Watch All The Movies, Part 4: Ants

This week's feature is "Ants", a 70s movie-of-the-week:

ANTS!

It had that feel when it started up...the music (that SEVENTIES OMINOUS SYNTH haunts me from my childhood. I'm not kidding about that. There was a movie I saw when I was a kid about mind-controlled people that I thought starred Michael York but now I can't track down; anyway, it was freaky as hell and had THAT SEVENTIES SYNTH. ...Wait, where was I? Right...the music), sure, but also Suzanne Somers, who I don't think I've ever seen outside of televsion. It's also got Brian Dennehy, Myrna Loy (!) and Brian Casey, a character actor I recognize from about a thousand different angry-figure-of-authority roles.

The movie leads off with a hard-working construction worker, working on an expansion to a century-old resort hotel, getting attacked by ants that are drunk on industrial-strength pesticides. ("Modern poisons are so complicated," sighs a lab worker.)Then there's the hitchiker sleeping rough on a nearby beach, who convinces the blond, muscled lifeguard to let her grab a quick shower. Then there's the hotel owner who doesn't want to sell the hotel, being pursued by the greedy developer who wants to knock the place down to build a casino. Then there's the uppity hotel manager who likes rough trade with the bearded construction foreman, who in turn is trying to figure out why his employee died. Then the super-ants come back, attacking a tow-headed kid who's collecting bottles for the money, because he needs to take care of his divorced mom; they jump him in a dumpster (no, really). I think the only plot element missed was a hooker with a heart of gold.

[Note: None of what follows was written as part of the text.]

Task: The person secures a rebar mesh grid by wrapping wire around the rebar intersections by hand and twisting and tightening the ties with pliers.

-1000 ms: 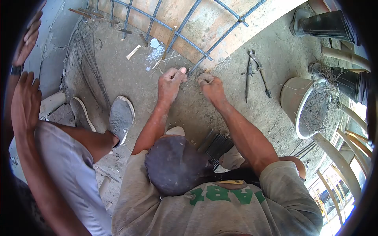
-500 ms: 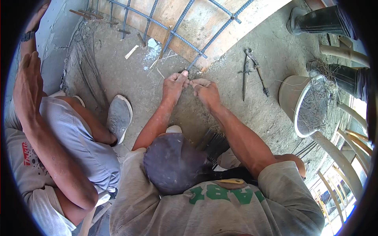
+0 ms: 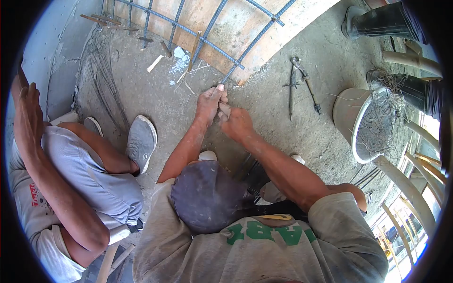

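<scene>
My left hand (image 3: 209,103) is closed at the lower end of a rebar rod of the steel grid (image 3: 254,42), thumb on top; its grip on the rod's tip is partly hidden. Just right of it and slightly lower, my right hand (image 3: 234,121) is curled with fingers pressed together, close to the left fingers. Whatever lies between the right fingers is too small to make out. The grid rests over a plywood sheet (image 3: 231,35). Right of my hands, pincers (image 3: 306,82) lie on the concrete floor beside a thin dark metal tool (image 3: 291,92).
A bucket (image 3: 349,118) of tangled wire (image 3: 377,127) stands at the right, near a person's black boots (image 3: 382,24). Another person sits at the left, with a grey shoe (image 3: 142,141) on the floor. Loose wires (image 3: 106,82) lie by the wall.
My right hand has moved in from the right and down toward my left hand. The grid shifts up and left in view. The person at the left has lowered a raised hand.
</scene>
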The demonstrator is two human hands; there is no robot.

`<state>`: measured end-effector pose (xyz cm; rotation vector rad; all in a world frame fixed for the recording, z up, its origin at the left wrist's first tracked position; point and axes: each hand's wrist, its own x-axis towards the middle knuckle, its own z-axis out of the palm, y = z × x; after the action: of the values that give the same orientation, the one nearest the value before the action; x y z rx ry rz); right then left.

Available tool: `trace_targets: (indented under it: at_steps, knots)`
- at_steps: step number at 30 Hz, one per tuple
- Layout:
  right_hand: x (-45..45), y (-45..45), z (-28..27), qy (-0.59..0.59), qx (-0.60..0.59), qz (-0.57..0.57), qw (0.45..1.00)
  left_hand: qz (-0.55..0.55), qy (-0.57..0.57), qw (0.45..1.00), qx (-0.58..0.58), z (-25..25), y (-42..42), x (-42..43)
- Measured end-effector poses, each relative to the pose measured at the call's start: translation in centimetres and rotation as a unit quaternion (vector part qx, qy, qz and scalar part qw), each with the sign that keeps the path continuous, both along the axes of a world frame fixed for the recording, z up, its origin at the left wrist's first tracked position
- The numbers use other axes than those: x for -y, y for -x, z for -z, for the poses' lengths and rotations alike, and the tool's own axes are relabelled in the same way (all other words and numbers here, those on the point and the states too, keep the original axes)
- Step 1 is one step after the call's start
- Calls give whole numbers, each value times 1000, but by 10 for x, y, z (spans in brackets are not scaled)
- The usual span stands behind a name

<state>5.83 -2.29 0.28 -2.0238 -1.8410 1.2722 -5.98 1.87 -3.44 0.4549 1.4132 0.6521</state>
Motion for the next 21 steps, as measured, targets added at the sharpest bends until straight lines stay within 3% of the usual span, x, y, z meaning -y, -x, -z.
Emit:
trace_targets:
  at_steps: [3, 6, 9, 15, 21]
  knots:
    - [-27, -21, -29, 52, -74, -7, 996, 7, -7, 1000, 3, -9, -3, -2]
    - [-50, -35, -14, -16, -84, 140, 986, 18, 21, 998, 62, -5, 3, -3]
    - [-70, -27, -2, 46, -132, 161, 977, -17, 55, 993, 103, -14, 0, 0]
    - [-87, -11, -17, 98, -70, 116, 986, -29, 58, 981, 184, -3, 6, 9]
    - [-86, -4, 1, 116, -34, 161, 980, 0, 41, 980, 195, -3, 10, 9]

The ants go FULL-ON METAL ATTACK at this point ("The ants are climbing fast! Call the police, the fire department, anybody! We need as much help as we can get!"). Suzanne Somers gets eaten by ants, or something. Everyone holes up on the top floor of the hotel, while the lab tech advises them to dig a trench, fill it with gasoline and ignite it ("Containment by fire! Tell them I'm on my way!"). Brian Dennehy finally shows up as the local fire chief who bears the terrible responsibility of LARPing Leiningen Versus the Ants while horrified townspeople watch.

The finale: we're down to the last three survivors (two good buys and one bad guy, so you know who's gonna flip out). They're holed up in the attic of the hotel, staying perfectly still and trying not to provoke the ants. ("They're basically non-aggressive!" says the lab tech over a radio. That's right, it's just like every airplane disaster movie ever, and they're being talked down to the ground.) In order to keep still, no matter how much the ants climb over them, they breathe through rolled up cones of wallpaper held to their mouths. It looks for all the world like they're smoking the world's biggest, most amateurishly-made joints, particularly when the room is flooded with insecticide by hazmat-suit wearing rescuers.

The executive producer was Alan Landsburg, who not only had > 50 movies-of-the-week to his name, but produced a biography of the Kennedys that got a standing ovation at the '64 Democratic National Convention. Interesting career path....

The DVD was made by Direct Source Special Products, which a) sounds like either a mail-order sex toy business or a CIA front, and b) apparently went bankrupt in 2009. Court paperwork offers this snapshot:

The Company's business consists primarily in selling and distributing music CDs, DVDs and videos and focuses on a market niche within the music industry selling as well as repackaging low or modest priced motion pictures and non major labels music discs. In the past year, the Company has experienced a sharp and long term decline of their sales and reported significant losses. Management attributes this declient in sales volume to various factors, in particular to both legal and illegal downloads of music and movies....

Fifteen employees were laid off, and the company "pursued negotiation efforts to recover inventory located in the United States". Guess selling Kids Mix Sing The Hits of Elvis wasn't viable in the long run.

This film was also known as "It Happaned At Lakewood Manor" and was filmed in Qualicum Beach, BC. (I look forward to a future pilgrimage to Qualicum College, which stands in for the resort hotel.) Huzzah for the BC Film Credit!